I just picked up a Honda dirt bike ( CRF 230 ), have done lots of mtn biking but this is new to me. 

have been out once so far, it's a blast

anyone else got a dirt bike? any riding suggestions in southern ontario?

will be taking some lessons, to help get up to speed & work on my technical riding. also make sure I don't kill or maim myself

-->riding purely for recreation, I doubt I'll be racing/jumping or doing any crazy stuff. eventually want to do a trip to Baja or Nevada etc

thx


----------



## Steadfastly (Nov 14, 2008)

About 40 years ago. Yes, it is a blast!


----------



## Diablo (Dec 20, 2007)

Sold my CR250R a few years ago.


Now I ride a Polaris Sportsman 570 quad so I can share the experience with my daughter.


----------



## Moosehead (Jan 6, 2011)

Used to have dirt bikes, cr125 was my favorite. Quick and light. Sold all of them long ago and got rid of the honda shadow a few years ago.


----------



## Electraglide (Jan 24, 2010)

Closest I've come in a long time is off roading with the 81 Harley. One hell of a dirt bike. Can't help you much with Ontario. B.C. is another matter.


----------



## bolero (Oct 11, 2006)

heh,...it must be REALLY nice out there 

went out for the first time today....man am I sore all over

this is guaranteed to get my lazy butt into shape

I just watched this "on any sunday" inspiring stuff, for sure:



https://www.youtube.com/watch?v=2iDfmhZAiUA

[video=youtube;2iDfmhZAiUA]https://www.youtube.com/watch?v=2iDfmhZAiUA[/video]


----------



## Electraglide (Jan 24, 2010)

It is really nice out there. Especially hillclimbing. My '77 hardtail frame Harley was good for that but at times a little rough on bumpy roads. It's even nicer when it's more than a Sunday thing.


----------



## Stonehead (Nov 12, 2013)

I have a Honda CRF450X and ride in Waiparous, Fallen Timber, and Burnt Timber areas. Great trails up there. Welcome to the sport. My first bike was a TT R230. Good trail bike. You can beat the ever living shit out of them and just change the oil every few rides and they just keep going. Have fun with your new Toy!


----------



## Electraglide (Jan 24, 2010)

bolero said:


> I just picked up a Honda dirt bike ( CRF 230 ), have done lots of mtn biking but this is new to me.
> 
> have been out once so far, it's a blast
> 
> ...


You do Baja or even places in B.C. you'd better get used to jumping and doing other crazy things.


----------



## Diablo (Dec 20, 2007)

Electraglide said:


> You do Baja or even places in B.C. you'd better get used to jumping and doing other crazy things.

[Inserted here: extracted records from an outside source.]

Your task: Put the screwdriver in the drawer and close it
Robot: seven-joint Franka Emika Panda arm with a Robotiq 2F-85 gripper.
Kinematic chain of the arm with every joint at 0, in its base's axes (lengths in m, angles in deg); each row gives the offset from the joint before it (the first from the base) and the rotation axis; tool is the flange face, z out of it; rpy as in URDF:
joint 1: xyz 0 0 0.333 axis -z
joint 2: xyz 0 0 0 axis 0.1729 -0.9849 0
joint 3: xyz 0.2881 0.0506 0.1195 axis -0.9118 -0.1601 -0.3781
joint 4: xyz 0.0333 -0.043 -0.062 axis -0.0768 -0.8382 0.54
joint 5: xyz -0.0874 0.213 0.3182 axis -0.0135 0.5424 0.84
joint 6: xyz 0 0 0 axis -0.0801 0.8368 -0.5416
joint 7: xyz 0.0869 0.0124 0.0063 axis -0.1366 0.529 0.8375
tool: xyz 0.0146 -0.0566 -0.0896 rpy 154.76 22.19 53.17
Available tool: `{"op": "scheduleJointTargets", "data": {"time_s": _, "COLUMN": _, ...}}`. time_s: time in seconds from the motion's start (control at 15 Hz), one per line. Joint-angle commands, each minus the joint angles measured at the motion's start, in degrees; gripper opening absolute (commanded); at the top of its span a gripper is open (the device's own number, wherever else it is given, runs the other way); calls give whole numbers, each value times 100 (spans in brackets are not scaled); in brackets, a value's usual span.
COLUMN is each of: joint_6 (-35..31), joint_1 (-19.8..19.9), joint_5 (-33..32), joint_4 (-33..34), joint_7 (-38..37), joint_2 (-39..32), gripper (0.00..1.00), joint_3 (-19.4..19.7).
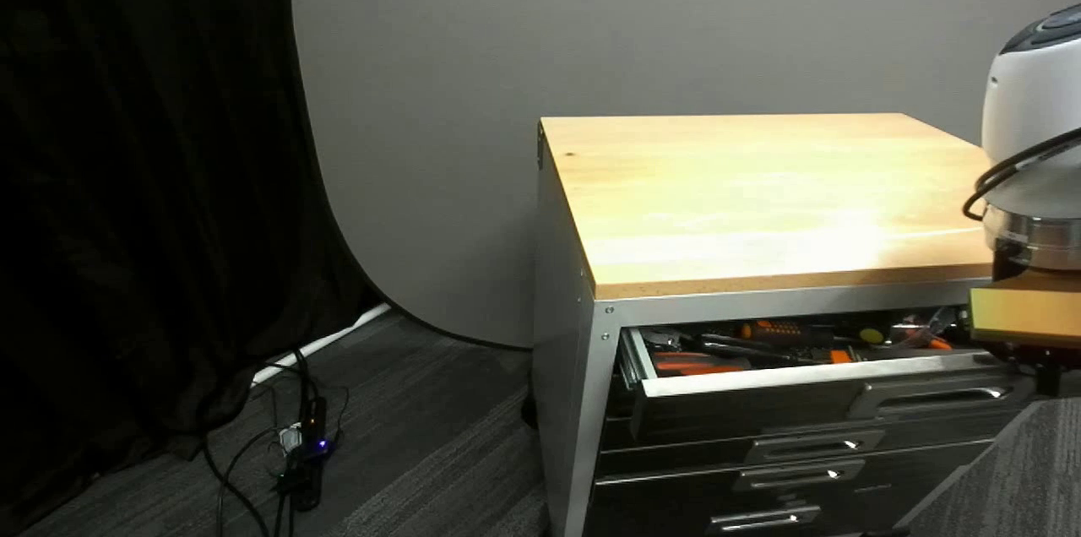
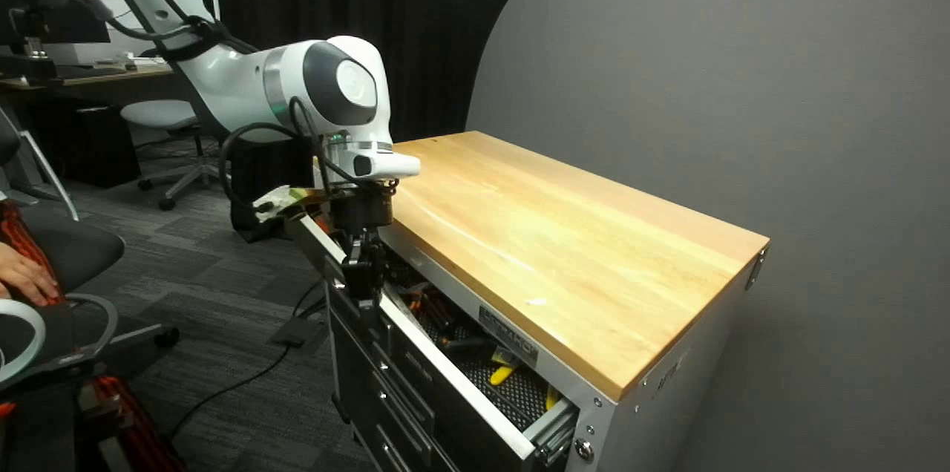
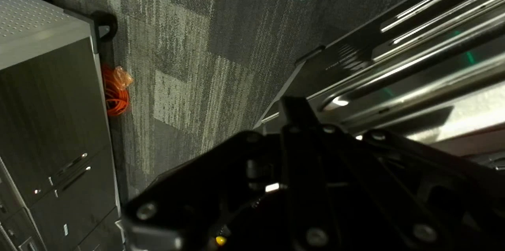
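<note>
Open drawer (image 1: 760, 408) holds assorted tools (image 1: 779, 332), one seemingly yellow-handled

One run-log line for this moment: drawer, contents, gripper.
top drawer: open | contents: tools | screwdriver: can't single out | gripper: looks shut, by drawer front, contact unclear | pending: drawer closing

Tabletop (image 1: 735, 182): blown-out glare in an exterior view
Drawer (image 1: 760, 380): bright rim, dim inside
Curtain (image 1: 143, 182): near darkness
</note>
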Motion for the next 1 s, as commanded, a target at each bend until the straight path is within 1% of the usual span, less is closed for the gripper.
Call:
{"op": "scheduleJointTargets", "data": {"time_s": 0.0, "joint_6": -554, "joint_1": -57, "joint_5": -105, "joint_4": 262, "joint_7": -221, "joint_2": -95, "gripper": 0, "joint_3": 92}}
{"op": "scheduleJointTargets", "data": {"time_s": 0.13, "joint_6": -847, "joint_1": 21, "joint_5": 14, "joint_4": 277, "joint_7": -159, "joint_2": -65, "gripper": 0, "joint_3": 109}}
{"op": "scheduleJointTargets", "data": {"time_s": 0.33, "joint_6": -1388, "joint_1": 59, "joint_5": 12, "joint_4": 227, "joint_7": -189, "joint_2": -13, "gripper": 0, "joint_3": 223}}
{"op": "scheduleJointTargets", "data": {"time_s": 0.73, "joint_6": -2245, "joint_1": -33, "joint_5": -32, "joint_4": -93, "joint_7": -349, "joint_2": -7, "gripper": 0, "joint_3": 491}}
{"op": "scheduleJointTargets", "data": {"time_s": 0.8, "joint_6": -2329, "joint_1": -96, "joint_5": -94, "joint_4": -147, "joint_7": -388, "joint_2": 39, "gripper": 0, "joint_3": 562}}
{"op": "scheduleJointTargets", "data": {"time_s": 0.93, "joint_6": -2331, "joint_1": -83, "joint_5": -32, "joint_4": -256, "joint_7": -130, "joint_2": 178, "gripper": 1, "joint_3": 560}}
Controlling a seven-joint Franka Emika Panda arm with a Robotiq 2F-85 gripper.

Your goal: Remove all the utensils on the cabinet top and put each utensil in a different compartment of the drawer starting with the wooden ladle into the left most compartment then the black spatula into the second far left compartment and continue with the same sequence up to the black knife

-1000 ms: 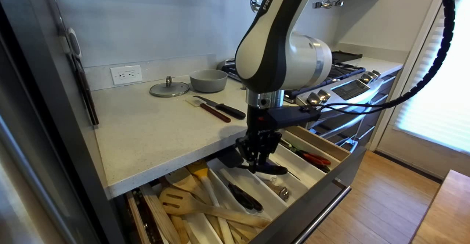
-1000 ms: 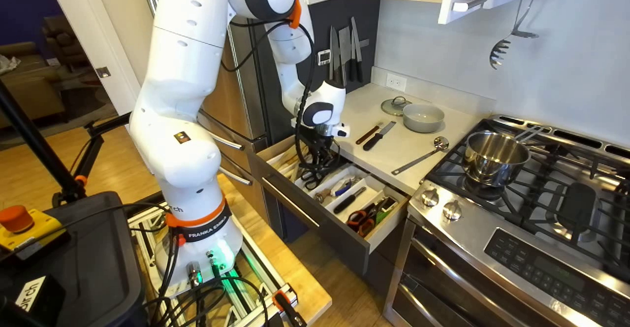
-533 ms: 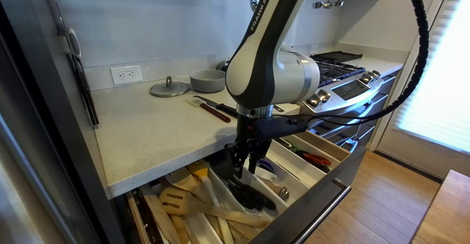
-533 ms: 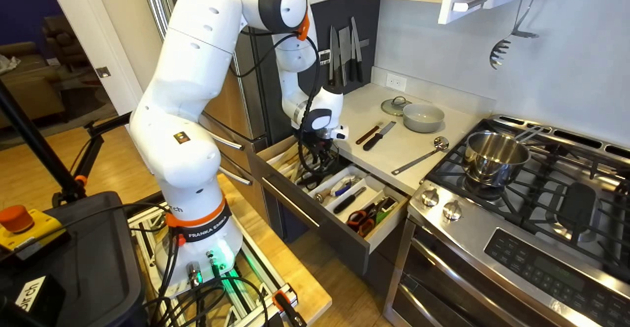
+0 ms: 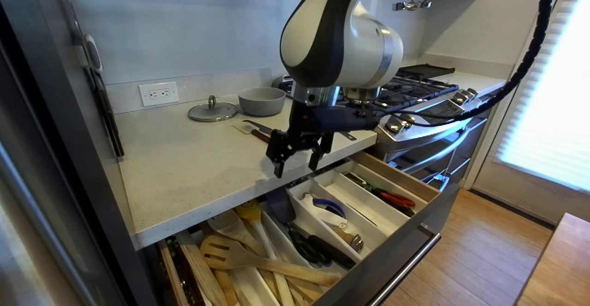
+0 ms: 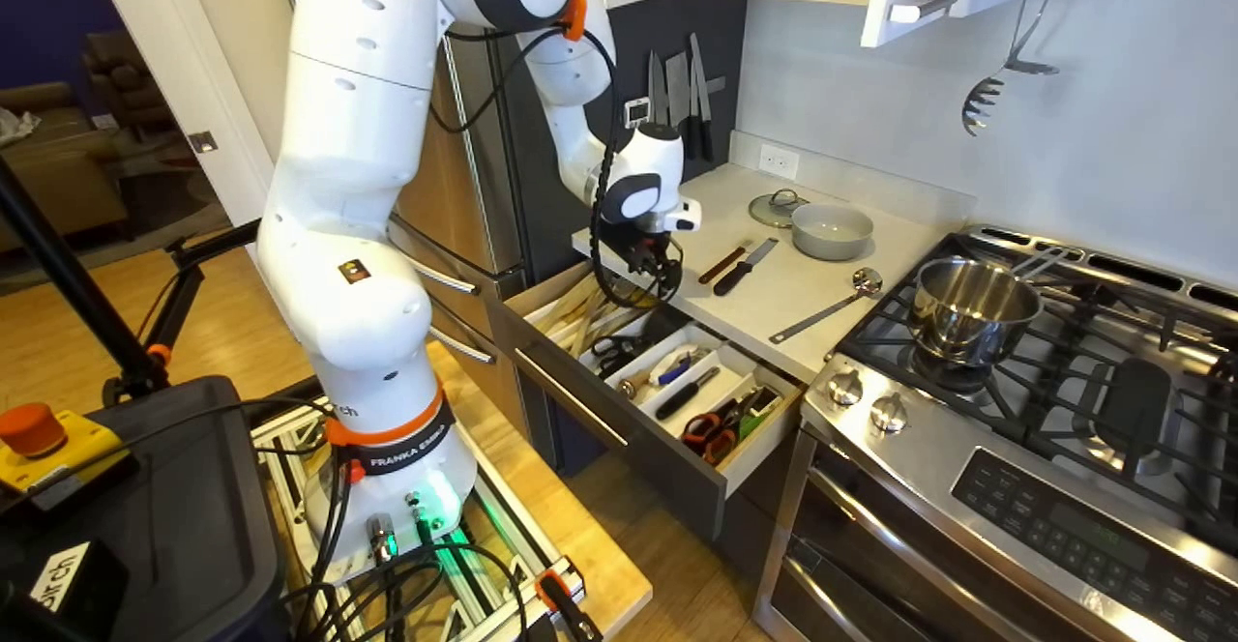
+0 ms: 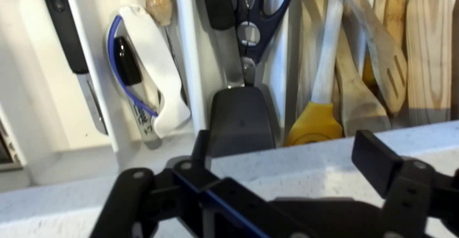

And don't forget you'll need paddle tires, and prob some additional gear (sprockets, chains, air filters etc ) due to how hard sand is on bikes.


----------



## Electraglide (Jan 24, 2010)

Diablo said:


> And don't forget you'll need paddle tires, and prob some additional gear (sprockets, chains, air filters etc ) due to how hard sand is on bikes.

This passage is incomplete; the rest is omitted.